WHAT IS NEEDED: The listing below holds a line with "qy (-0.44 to" and a line with "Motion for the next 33". Reproduce those two lines exactly, plus everything between them.

DATA RECORDS section start

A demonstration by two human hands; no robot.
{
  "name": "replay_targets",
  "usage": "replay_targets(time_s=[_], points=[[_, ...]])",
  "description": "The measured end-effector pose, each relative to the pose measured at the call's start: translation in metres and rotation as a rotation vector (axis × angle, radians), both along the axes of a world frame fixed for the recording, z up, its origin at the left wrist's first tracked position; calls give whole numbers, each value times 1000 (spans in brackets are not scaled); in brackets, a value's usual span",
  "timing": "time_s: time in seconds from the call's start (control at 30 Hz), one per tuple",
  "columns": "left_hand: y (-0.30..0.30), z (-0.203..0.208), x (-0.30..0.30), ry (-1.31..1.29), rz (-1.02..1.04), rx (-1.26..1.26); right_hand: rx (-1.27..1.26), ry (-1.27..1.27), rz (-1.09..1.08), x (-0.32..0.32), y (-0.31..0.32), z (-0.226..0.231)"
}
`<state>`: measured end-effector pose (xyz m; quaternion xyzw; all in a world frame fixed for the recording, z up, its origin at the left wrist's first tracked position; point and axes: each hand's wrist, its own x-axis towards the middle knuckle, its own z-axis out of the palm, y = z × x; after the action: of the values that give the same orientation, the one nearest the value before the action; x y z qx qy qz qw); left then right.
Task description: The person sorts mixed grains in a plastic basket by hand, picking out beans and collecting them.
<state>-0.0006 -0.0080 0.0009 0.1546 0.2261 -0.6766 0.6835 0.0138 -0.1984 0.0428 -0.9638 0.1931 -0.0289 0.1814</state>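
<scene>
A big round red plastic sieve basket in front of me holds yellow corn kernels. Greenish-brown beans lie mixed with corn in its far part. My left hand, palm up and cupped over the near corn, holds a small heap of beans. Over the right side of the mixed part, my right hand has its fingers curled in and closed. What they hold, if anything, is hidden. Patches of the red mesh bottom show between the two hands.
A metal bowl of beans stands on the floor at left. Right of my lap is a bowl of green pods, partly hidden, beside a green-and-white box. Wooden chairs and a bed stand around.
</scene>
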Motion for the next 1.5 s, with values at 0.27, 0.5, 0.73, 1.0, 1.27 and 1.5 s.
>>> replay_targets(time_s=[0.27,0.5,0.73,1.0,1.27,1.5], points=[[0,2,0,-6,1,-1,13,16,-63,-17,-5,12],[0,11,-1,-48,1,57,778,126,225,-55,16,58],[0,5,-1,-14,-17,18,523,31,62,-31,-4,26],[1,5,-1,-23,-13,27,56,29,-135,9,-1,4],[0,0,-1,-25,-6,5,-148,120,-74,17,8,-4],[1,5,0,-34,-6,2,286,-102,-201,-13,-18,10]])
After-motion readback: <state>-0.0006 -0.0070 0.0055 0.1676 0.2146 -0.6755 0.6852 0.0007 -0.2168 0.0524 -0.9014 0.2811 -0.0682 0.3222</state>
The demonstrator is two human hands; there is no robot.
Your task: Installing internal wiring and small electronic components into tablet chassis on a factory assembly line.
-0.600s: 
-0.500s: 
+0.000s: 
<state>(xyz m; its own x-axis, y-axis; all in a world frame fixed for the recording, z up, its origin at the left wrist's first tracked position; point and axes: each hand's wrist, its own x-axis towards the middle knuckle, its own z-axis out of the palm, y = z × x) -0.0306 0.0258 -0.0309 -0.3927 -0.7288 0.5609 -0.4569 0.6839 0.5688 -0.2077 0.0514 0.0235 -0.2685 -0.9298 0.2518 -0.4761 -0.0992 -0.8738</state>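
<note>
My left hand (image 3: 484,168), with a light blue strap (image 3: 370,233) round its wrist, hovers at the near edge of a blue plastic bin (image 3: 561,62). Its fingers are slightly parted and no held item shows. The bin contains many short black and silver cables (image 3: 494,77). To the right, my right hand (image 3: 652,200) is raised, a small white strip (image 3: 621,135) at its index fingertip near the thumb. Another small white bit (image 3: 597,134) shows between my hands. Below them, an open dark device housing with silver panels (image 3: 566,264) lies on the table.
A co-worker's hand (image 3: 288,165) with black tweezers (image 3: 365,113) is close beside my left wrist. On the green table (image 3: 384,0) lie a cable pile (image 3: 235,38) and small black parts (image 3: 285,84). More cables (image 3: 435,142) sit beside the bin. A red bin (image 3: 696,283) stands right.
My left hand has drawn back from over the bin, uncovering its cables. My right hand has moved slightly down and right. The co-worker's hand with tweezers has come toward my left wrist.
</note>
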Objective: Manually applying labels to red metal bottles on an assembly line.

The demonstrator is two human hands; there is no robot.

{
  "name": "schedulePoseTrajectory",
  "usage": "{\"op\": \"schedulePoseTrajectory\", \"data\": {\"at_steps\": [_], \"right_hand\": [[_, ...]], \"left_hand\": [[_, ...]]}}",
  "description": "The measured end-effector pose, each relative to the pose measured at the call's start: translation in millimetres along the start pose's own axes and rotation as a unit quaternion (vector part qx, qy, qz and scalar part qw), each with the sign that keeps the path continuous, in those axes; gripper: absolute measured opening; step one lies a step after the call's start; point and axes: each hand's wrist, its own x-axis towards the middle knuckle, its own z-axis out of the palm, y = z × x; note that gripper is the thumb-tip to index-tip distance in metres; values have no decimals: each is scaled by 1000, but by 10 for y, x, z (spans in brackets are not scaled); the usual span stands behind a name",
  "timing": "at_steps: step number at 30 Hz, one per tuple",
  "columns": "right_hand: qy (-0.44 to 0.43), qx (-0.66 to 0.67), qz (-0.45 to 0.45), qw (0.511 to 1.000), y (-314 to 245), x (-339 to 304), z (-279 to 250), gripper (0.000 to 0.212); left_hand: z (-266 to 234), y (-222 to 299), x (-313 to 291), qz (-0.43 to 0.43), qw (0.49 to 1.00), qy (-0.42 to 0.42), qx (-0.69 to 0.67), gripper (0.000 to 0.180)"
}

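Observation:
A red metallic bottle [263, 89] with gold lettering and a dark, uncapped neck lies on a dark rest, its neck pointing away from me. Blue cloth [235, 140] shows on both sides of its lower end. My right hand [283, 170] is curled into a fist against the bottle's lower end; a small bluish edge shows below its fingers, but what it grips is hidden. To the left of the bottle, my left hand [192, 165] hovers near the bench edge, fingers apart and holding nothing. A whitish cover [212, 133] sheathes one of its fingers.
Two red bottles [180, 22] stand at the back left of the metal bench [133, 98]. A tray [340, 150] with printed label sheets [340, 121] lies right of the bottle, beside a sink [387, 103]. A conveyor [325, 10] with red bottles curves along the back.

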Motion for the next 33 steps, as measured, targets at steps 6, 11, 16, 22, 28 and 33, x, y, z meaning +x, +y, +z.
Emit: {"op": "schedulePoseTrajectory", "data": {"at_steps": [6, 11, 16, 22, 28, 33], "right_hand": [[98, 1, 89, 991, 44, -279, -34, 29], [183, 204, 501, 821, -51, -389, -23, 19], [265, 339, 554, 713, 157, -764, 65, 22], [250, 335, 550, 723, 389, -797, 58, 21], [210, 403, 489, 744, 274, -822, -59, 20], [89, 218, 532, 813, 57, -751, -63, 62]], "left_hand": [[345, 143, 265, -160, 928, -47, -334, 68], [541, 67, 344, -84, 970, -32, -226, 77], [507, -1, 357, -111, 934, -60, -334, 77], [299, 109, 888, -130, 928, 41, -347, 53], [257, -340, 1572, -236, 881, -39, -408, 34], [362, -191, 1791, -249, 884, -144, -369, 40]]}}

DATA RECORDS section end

EXPECTED ANSWER:
  "columns": "right_hand: qy (-0.44 to 0.43), qx (-0.66 to 0.67), qz (-0.45 to 0.45), qw (0.511 to 1.000), y (-314 to 245), x (-339 to 304), z (-279 to 250), gripper (0.000 to 0.212); left_hand: z (-266 to 234), y (-222 to 299), x (-313 to 291), qz (-0.43 to 0.43), qw (0.49 to 1.00), qy (-0.42 to 0.42), qx (-0.69 to 0.67), gripper (0.000 to 0.180)"
}

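Observation:
A red metallic bottle [263, 89] with gold lettering and a dark, uncapped neck lies on a dark rest, its neck pointing away from me. Blue cloth [235, 140] shows on both sides of its lower end. My right hand [283, 170] is curled into a fist against the bottle's lower end; a small bluish edge shows below its fingers, but what it grips is hidden. To the left of the bottle, my left hand [192, 165] hovers near the bench edge, fingers apart and holding nothing. A whitish cover [212, 133] sheathes one of its fingers.
Two red bottles [180, 22] stand at the back left of the metal bench [133, 98]. A tray [340, 150] with printed label sheets [340, 121] lies right of the bottle, beside a sink [387, 103]. A conveyor [325, 10] with red bottles curves along the back.
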
Motion for the next 33 steps, as measured, targets at steps 6, 11, 16, 22, 28 and 33, x, y, z meaning +x, +y, +z.

Nothing else is needed for the answer.